WHAT IS REQUIRED:
The full set of records must be printed exactly as given.

Dataset excerpts:
□ □ □ □
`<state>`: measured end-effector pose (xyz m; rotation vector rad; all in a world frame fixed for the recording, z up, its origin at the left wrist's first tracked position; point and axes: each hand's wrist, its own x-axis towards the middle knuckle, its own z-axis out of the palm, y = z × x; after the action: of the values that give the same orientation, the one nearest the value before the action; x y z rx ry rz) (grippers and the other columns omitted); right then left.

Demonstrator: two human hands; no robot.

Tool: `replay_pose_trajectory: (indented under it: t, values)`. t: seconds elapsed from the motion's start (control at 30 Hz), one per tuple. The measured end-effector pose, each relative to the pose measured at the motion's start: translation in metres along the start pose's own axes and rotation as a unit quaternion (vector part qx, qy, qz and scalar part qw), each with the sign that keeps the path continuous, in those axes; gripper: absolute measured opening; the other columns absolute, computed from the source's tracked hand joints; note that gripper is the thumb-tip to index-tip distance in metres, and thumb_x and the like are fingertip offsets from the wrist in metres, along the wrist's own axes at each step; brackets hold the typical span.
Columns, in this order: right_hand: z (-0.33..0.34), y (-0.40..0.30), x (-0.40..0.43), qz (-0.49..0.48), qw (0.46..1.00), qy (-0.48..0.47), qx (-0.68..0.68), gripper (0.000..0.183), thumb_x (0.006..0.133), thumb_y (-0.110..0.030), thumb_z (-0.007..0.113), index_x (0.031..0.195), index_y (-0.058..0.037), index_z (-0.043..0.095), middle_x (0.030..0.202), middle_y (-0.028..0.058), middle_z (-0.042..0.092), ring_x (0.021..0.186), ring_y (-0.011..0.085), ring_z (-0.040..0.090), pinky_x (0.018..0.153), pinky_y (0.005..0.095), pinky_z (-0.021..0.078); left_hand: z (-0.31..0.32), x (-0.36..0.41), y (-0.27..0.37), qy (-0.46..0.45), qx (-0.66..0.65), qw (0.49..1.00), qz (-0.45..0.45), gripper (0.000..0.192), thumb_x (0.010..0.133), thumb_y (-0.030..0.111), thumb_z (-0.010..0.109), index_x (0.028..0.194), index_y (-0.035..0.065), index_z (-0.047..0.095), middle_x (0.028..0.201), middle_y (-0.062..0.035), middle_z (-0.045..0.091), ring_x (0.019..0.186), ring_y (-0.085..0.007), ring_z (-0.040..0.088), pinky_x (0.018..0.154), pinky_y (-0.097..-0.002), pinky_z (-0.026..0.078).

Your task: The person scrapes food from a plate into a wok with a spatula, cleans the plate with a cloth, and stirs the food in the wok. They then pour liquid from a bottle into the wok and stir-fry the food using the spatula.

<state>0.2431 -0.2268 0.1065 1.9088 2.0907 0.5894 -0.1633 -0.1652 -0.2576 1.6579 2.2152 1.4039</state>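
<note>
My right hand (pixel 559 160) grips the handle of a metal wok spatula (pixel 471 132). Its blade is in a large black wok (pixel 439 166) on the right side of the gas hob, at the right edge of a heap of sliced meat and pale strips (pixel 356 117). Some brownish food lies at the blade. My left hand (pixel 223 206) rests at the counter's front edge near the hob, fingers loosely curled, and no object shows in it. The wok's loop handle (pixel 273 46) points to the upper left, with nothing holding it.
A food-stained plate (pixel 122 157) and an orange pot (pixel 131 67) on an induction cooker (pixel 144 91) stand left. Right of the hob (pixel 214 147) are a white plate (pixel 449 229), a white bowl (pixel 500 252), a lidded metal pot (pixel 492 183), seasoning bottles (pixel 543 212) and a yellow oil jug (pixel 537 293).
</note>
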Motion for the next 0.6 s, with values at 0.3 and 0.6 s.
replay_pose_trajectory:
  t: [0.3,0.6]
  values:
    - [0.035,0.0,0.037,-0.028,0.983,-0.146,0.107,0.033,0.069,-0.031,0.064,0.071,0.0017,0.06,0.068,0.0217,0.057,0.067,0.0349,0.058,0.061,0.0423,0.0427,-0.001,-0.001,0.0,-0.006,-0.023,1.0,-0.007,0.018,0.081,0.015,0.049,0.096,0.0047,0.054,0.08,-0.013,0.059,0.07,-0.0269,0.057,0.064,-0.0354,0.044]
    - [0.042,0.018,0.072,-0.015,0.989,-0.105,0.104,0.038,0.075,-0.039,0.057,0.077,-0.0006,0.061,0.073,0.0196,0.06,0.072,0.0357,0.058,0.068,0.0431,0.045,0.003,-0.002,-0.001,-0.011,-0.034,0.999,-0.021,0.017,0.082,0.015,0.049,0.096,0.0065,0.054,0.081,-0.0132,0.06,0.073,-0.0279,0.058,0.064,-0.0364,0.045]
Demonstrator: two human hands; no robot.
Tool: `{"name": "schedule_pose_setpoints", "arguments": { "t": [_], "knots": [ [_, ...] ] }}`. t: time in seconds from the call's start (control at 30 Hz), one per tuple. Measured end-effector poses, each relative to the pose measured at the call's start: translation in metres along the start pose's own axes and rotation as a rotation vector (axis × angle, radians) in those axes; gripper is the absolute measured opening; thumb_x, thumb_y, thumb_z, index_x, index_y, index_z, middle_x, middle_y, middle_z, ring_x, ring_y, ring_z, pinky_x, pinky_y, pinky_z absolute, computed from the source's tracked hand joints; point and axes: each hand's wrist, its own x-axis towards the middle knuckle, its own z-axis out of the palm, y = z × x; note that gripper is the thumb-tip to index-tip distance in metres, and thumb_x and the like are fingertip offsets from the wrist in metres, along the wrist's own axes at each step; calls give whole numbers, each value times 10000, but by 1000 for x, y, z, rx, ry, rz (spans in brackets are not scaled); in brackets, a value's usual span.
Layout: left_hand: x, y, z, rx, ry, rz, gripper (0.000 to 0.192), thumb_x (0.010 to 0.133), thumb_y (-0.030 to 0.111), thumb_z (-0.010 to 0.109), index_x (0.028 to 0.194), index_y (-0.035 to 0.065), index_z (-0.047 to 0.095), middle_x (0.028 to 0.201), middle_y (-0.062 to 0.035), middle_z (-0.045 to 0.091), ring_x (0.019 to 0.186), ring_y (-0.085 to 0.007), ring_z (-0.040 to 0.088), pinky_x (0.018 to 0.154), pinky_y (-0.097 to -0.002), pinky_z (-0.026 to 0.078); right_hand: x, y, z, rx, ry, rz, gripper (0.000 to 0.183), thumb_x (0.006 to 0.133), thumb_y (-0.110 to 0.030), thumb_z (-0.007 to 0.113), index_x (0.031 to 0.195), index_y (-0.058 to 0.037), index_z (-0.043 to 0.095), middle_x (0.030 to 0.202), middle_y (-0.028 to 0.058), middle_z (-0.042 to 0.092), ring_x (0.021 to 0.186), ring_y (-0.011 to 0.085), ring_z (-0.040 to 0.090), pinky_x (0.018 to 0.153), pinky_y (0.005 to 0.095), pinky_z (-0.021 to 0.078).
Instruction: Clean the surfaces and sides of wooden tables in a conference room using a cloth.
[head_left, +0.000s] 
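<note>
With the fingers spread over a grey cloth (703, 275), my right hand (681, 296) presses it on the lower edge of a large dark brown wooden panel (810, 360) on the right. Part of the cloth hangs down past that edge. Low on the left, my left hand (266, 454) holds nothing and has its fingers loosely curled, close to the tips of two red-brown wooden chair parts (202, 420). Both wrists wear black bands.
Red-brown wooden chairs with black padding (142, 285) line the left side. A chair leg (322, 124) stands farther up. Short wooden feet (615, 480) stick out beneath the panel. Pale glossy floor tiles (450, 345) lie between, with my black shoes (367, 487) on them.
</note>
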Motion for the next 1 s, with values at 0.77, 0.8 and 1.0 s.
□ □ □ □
EXERCISE RESULT:
`<state>`: measured end-effector pose (xyz m; rotation vector rad; all in a world frame fixed for the recording, z up, its origin at the left wrist's first tracked position; point and axes: each hand's wrist, its own x-axis towards the middle knuckle, its own z-axis out of the palm, y = z × x; after the action: of the values that give the same orientation, the one nearest the value before the action; x y z rx ry rz) (grippers and the other columns omitted); right then left.

Demonstrator: two human hands; no robot.

Tool: `replay_pose_trajectory: (indented under it: t, values)`. t: seconds elapsed from the motion's start (control at 30 Hz), one per tuple. The measured end-effector pose, each relative to the pose measured at the motion's start: translation in metres along the start pose's own axes and rotation as a unit quaternion (vector part qx, qy, qz and scalar part qw), each with the sign that keeps the path continuous, in those axes; gripper: absolute measured opening; the other columns absolute, computed from the source's tracked hand joints; note that gripper is the thumb-tip to index-tip distance in metres, and thumb_x and the like are fingertip offsets from the wrist in metres, along the wrist's own axes at each step; brackets hold the typical span.
Columns, in this order: right_hand: z (-0.33..0.34), y (-0.40..0.30), x (-0.40..0.43), qz (-0.49..0.48), qw (0.46..1.00), qy (-0.48..0.47), qx (-0.68..0.68), gripper (0.000..0.183), thumb_x (0.006..0.133), thumb_y (-0.110..0.030), thumb_z (-0.007..0.113), index_x (0.031..0.195), index_y (-0.058..0.037), index_z (-0.043..0.095), middle_x (0.030..0.202), middle_y (-0.028..0.058), middle_z (-0.042..0.092), ring_x (0.021..0.186), ring_y (-0.011..0.085), ring_z (-0.040..0.090), pinky_x (0.018..0.153), pinky_y (0.005..0.095), pinky_z (-0.021..0.078); left_hand: z (-0.31..0.32), x (-0.36..0.41), y (-0.27..0.37), qy (-0.46..0.45), qx (-0.66..0.65), qw (0.49..1.00), qz (-0.45..0.45), gripper (0.000..0.192), thumb_x (0.010..0.133), thumb_y (-0.030..0.111), thumb_z (-0.010..0.109), index_x (0.028..0.194), index_y (-0.035..0.065), index_z (-0.047..0.095), middle_x (0.028..0.201), middle_y (-0.062..0.035), middle_z (-0.045..0.091), ring_x (0.019..0.186), ring_y (-0.085..0.007), ring_z (-0.040..0.088), pinky_x (0.018..0.154), pinky_y (-0.097..-0.002), pinky_z (-0.026..0.078).

Your task: The person scrapes food from a plate into a wok with a spatula, cleans the plate with a cloth, and stirs the food in the wok. They then pour liquid from a bottle into the wok and stir-fry the food using the spatula.

<state>0.2431 -0.2268 0.1065 1.9088 2.0907 0.5894 -0.1633 -0.1652 -0.2576 1.6579 2.2152 1.4039</state>
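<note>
My right hand (pixel 559 160) grips the handle of a metal wok spatula (pixel 471 132). Its blade is in a large black wok (pixel 439 166) on the right side of the gas hob, at the right edge of a heap of sliced meat and pale strips (pixel 356 117). Some brownish food lies at the blade. My left hand (pixel 223 206) rests at the counter's front edge near the hob, fingers loosely curled, and no object shows in it. The wok's loop handle (pixel 273 46) points to the upper left, with nothing holding it.
A food-stained plate (pixel 122 157) and an orange pot (pixel 131 67) on an induction cooker (pixel 144 91) stand left. Right of the hob (pixel 214 147) are a white plate (pixel 449 229), a white bowl (pixel 500 252), a lidded metal pot (pixel 492 183), seasoning bottles (pixel 543 212) and a yellow oil jug (pixel 537 293).
</note>
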Motion for the next 0.6 s, with values at 0.3 and 0.6 s.
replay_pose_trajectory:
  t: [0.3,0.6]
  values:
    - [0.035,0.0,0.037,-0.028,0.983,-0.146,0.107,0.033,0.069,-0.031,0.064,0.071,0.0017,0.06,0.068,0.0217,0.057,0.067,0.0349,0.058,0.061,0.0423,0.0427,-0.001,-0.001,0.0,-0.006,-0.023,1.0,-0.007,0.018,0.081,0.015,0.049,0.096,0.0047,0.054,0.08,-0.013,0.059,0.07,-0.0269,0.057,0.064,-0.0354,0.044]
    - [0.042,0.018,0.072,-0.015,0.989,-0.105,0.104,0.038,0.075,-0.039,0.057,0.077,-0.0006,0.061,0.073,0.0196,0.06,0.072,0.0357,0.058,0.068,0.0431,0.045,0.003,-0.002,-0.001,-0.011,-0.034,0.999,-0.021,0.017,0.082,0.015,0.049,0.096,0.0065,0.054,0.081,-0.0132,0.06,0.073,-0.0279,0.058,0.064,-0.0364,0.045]
Demonstrator: two human hands; no robot.
Tool: `{"name": "schedule_pose_setpoints", "arguments": { "t": [_], "knots": [ [_, ...] ] }}`. t: time in seconds from the call's start (control at 30 Hz), one per tuple. Measured end-effector poses, each relative to the pose measured at the call's start: translation in metres along the start pose's own axes and rotation as a rotation vector (axis × angle, radians) in those axes; gripper is the absolute measured opening; thumb_x, thumb_y, thumb_z, index_x, index_y, index_z, middle_x, middle_y, middle_z, ring_x, ring_y, ring_z, pinky_x, pinky_y, pinky_z absolute, computed from the source's tracked hand joints; point and axes: each hand's wrist, its own x-axis towards the middle knuckle, its own z-axis out of the palm, y = z × x; note that gripper is the thumb-tip to index-tip distance in metres, and thumb_x and the like are fingertip offsets from the wrist in metres, along the wrist's own axes at each step; calls give whole numbers, each value times 10000, but by 1000 for x, y, z, rx, ry, rz (spans in brackets are not scaled); in brackets, a value's usual span.
Layout: left_hand: x, y, z, rx, ry, rz, gripper (0.000 to 0.192), thumb_x (0.010 to 0.133), thumb_y (-0.030 to 0.111), thumb_z (-0.010 to 0.109), index_x (0.028 to 0.194), index_y (-0.035 to 0.065), index_z (-0.047 to 0.095), middle_x (0.028 to 0.201), middle_y (-0.062 to 0.035), middle_z (-0.045 to 0.091), ring_x (0.019 to 0.186), ring_y (-0.085 to 0.007), ring_z (-0.040 to 0.088), pinky_x (0.018 to 0.154), pinky_y (-0.097 to -0.002), pinky_z (-0.026 to 0.078); right_hand: x, y, z, rx, ry, rz, gripper (0.000 to 0.183), thumb_x (0.006 to 0.133), thumb_y (-0.110 to 0.030), thumb_z (-0.007 to 0.113), index_x (0.031 to 0.195), index_y (-0.058 to 0.037), index_z (-0.043 to 0.095), middle_x (0.030 to 0.202), middle_y (-0.028 to 0.058), middle_z (-0.042 to 0.092), ring_x (0.021 to 0.186), ring_y (-0.011 to 0.085), ring_z (-0.040 to 0.090), pinky_x (0.018 to 0.153), pinky_y (0.005 to 0.095), pinky_z (-0.021 to 0.078).
Instruction: Clean the surfaces and sides of wooden tables in a conference room using a cloth.
[head_left, +0.000s] 
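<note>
With the fingers spread over a grey cloth (703, 275), my right hand (681, 296) presses it on the lower edge of a large dark brown wooden panel (810, 360) on the right. Part of the cloth hangs down past that edge. Low on the left, my left hand (266, 454) holds nothing and has its fingers loosely curled, close to the tips of two red-brown wooden chair parts (202, 420). Both wrists wear black bands.
Red-brown wooden chairs with black padding (142, 285) line the left side. A chair leg (322, 124) stands farther up. Short wooden feet (615, 480) stick out beneath the panel. Pale glossy floor tiles (450, 345) lie between, with my black shoes (367, 487) on them.
</note>
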Motion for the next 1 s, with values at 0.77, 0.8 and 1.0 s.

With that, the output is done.